In August 2012, website AusRetroGamer reviewed the Commodore 64 version as part of Review A Bad Game Day and awarded the game an overall score of 4%, citing "Hard Drivin on the C64 wins the turd ribbon for being exactly that, a stinking turd."

In Japan, the Mega Drive version received a score of 30 out of 40 from a panel of four reviewers.

Review scores
| Publication | Score |
|---|---|
| ACE | 937/1000 (Atari ST) 921/1000 (Spectrum) |
| Crash | 92% (Spectrum) |
| Famitsu | 7/10, 7/10, 8/10, 8/10 (Mega Drive) |
| GamePro | 21/25 (Genesis) |
| IGN | 6/10 (Lynx) |
| Sinclair User | 78% (Spectrum) |
| Your Sinclair | 90% (Spectrum) |
| Commodore User | 8/10 (arcade) |
| MegaTech | 89% (Mega Drive) |

Award
| Publication | Award |
|---|---|
| Crash | Smash |

===Accolades===
Your Sinclair listed it as the best arcade game of 1989. Computer and Video Games listed it as the fourth best arcade game of 1989. The home computer ports received the Best Coin-Op Conversion prize at the 1989 Golden Joystick Awards.
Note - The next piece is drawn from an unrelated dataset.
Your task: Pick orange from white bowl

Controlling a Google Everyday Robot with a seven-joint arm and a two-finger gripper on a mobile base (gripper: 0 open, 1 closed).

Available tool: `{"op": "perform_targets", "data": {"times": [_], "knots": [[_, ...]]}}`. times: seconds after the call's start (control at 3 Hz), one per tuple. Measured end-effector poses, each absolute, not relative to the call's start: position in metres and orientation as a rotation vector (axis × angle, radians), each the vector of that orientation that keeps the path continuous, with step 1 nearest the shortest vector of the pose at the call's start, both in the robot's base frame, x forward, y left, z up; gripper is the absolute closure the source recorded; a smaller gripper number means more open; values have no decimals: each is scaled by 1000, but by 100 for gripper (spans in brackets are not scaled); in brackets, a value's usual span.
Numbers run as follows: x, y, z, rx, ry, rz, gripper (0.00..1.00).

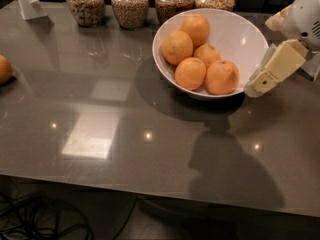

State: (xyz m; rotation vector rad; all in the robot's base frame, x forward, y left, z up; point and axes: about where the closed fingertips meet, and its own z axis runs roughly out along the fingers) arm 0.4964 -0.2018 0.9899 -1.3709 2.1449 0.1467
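Observation:
The white bowl [247, 39] stands at the back right of the table and holds five oranges. The nearest ones are at the front [190, 73] and front right [221, 77], and another sits on top at the back [195, 29]. My gripper [261, 56] is at the bowl's right rim, outside it, open and empty. Its lower cream finger [274, 68] slants down beside the bowl wall, and the upper fingertip [272, 21] shows near the rim. It touches no orange.
Several glass jars of grain [130, 6] line the table's back edge behind the bowl. A lone orange [4, 69] lies at the far left edge. A white stand [30, 4] is at the back left. Cables lie on the floor [45, 219] below the table's front edge.

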Motion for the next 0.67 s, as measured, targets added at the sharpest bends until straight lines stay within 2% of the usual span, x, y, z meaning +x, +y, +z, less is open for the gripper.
{"op": "perform_targets", "data": {"times": [0.67], "knots": [[561, -188, 965, -927, 2290, 422, 0]]}}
Crash gave it a Crash Smash award. The Games Machine gave it a Star Player award.

==Legacy==
In 2004, Hard Drivin was released for the GameCube, PlayStation 2, and Xbox as part of the Midway Arcade Treasures 2 collection.

===Sequels===
An arcade system sequel named Race Drivin' was released in 1990, while a sequel, released in 1991 for the Atari ST, Amiga, and MS-DOS computer systems, was named Hard Drivin' II - Drive Harder. Two further sequels, Hard Drivin's Airborne (1993) and Street Drivin (1993) were unreleased.